With Trump, the opposite is true: Audiences can’t get enough. “The biggest challenge has been trying to resist this fear that we’re piling on. Because we are talking about it so much,” he says. But he added that the show stands by its frequent Trump coverage. “Look, Donald Trump’s on the cover of The New York Times every day, so it makes sense that he can be in our monologue every night.”

“A Closer Look” will skewer other topics in the news, like the Senate’s inaction on gun control or the skirmishes between Hillary Clinton and Bernie Sanders, but Trump has certainly been the dominant topic for Meyers. “I think for some people, hearing about Donald Trump is like reading their Peanuts strip, like, something happened to their favorite cartoon character,” he says.

Since the departure of Jon Stewart from The Daily Show, pundits have cast around for a successor and found the obvious candidates wanting in some way. The new Daily Show host Trevor Noah’s style of comedy is broader and more punchline-focused, while Stewart’s former colleague Stephen Colbert has struggled with the broader demands of hosting CBS’s 11:35 p.m. Late Show, particularly the onus of celebrity news and interviews. Samantha Bee’s Full Frontal is an exciting new entrant, but it airs just once a week. Late Night isn’t just political humor—Meyers employs some of the best sketch writers in New York, and the latter half of his show will often feature some truly strange segments—but it found its comfort zone by leading with, and lampooning, hard news.

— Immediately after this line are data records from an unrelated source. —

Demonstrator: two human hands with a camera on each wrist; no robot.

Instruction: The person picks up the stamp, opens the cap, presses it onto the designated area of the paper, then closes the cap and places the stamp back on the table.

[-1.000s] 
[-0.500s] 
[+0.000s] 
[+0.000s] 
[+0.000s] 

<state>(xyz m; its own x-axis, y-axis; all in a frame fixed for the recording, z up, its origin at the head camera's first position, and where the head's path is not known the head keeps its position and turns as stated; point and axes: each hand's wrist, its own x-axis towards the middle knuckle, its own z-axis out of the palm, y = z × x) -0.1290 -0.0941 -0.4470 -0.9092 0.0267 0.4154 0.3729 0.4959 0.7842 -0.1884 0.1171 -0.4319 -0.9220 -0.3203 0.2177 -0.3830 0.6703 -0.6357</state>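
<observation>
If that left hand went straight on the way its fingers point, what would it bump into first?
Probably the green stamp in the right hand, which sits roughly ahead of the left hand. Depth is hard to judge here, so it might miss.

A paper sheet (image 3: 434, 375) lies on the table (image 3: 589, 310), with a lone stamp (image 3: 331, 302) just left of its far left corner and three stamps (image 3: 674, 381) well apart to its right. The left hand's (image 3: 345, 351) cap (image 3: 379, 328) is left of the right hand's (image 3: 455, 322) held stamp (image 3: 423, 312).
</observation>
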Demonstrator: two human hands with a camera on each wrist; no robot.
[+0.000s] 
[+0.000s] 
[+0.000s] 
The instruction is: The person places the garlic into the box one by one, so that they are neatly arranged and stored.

“There’s that great freedom of talking about the news without being the news,” Meyers says, adding that with journalism, there’s more consideration over what can or can’t be said in a piece. “Whereas for us, it’s kinda like, ‘Fuck it, this is how we feel’ … So we can just have our point of view and get it out there.” Though he predicts there’ll be further focus on Clinton as the presidential race narrows in focus over the summer, he admitted it’s been tough to mine comedy from her more conventional campaign: “She’s like someone who got pulled over by a cop going 45 in a 35 [zone], and while he pulls her over someone goes by at 110 miles per hour throwing coke out of the windows.”

He also predicts that Trump will continue his pattern of wild political news-making. “We’re dealing with a candidate who constantly outdoes himself and surprises me with his ability to keep the narrative focused on him,” he said. “He’s just a camel with a thousand straws on his back. That back will not break!” If Late Night’s pattern thus far holds, Meyers is only going to keep piling on more straws.